PB: Well, I go back a long way with football in the United States. I actually visited for the first time in 1978 and went to watch the Tampa Bay Rowdies to see the likes of Rodney Marsh play.

For the foreseeable future, probably not. At the moment, the Premier League, Spanish League, German League and most of all the Champions League are so far ahead.

It seems to me that MLS clubs are building 20k-30k seater stadiums, but they are full. When I went to watch Chicago Sting back in the seventies, they had a 4k seater stadium.

Short-term, I think MLS could grow to become a medium-range league. But I think it was Sir Alex Ferguson who said recently that it is no Mickey Mouse competition and that the athleticism and physicality is particularly impressive. Obviously with it being in America too, the atmosphere is always excellent.

I would like to watch more, but there are not enough hours in the day!

MJ: Your newest book “The Life And Times Of Herbert Chapman: The Story Of One Of Football’s Most Influential Figures” is out on 9th January 2014. What was it about Chapman that made you so keen to tell his story?

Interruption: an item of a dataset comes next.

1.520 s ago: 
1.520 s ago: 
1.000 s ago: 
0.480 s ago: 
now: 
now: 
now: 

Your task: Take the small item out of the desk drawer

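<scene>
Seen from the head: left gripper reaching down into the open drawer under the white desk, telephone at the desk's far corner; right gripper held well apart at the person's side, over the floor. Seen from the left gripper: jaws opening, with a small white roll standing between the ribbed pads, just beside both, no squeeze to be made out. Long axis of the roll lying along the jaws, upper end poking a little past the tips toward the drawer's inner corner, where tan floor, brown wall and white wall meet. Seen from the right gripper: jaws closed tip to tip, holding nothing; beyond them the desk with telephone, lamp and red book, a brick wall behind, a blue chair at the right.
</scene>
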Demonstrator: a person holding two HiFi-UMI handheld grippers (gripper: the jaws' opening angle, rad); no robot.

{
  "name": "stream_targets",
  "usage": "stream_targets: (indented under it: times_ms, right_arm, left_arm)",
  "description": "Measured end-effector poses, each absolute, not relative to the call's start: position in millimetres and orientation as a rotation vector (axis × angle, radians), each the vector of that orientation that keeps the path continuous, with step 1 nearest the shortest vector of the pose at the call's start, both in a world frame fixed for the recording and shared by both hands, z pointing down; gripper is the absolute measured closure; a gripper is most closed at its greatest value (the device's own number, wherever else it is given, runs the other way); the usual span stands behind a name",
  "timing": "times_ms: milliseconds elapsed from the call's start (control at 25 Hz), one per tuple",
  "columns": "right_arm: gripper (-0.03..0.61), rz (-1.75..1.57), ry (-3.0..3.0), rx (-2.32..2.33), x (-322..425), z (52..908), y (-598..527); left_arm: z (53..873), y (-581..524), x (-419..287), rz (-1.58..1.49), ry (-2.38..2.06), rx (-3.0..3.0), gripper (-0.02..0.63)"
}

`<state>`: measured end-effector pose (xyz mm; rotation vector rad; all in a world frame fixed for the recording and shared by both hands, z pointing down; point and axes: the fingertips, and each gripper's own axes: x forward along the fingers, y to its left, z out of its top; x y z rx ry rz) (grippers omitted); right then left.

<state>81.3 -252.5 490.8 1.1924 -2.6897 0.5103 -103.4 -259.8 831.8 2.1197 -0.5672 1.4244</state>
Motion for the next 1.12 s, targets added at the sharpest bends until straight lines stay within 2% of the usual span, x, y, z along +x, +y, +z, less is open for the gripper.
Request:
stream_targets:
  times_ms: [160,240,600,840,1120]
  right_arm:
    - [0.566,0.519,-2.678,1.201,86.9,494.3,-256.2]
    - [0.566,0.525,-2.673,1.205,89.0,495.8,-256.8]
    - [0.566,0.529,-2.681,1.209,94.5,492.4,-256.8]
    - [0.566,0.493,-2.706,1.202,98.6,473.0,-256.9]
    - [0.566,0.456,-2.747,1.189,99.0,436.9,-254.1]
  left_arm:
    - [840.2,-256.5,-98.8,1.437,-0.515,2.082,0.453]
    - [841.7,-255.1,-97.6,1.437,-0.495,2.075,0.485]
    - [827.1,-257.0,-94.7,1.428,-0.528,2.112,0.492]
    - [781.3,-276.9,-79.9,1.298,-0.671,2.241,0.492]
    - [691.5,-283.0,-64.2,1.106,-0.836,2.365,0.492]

PB: Basically, I was asked to do it. I probably wouldn’t have come up with the idea myself. Basically the publisher is an Arsenal fan and he joked that the club wasn’t doing so well and the fans might need cheering up!

I knew a little bit about Herbert Chapman and knew he was the first great manager. But I didn’t realize that he’s maybe still the greatest, which is of course a hot topic following the recent retirement of Sir Alex Ferguson who many feel is.

Maybe I’m biased, but not for me. Herbert Chapman not only for his brilliance as a football manager – and I would have loved to have seen his teams play – but also for the innovation and the manner in which he built the world’s first great club. The world’s first aristocrat club with the modern stamp.

There are so many things he pioneered: The way he changed the name of the subway station. The way he wanted European football 25 years before it actually happened. I ended up thinking of this man as not only a giant, but a genial giant. I wouldn’t have dared cross him, but he was a polite man.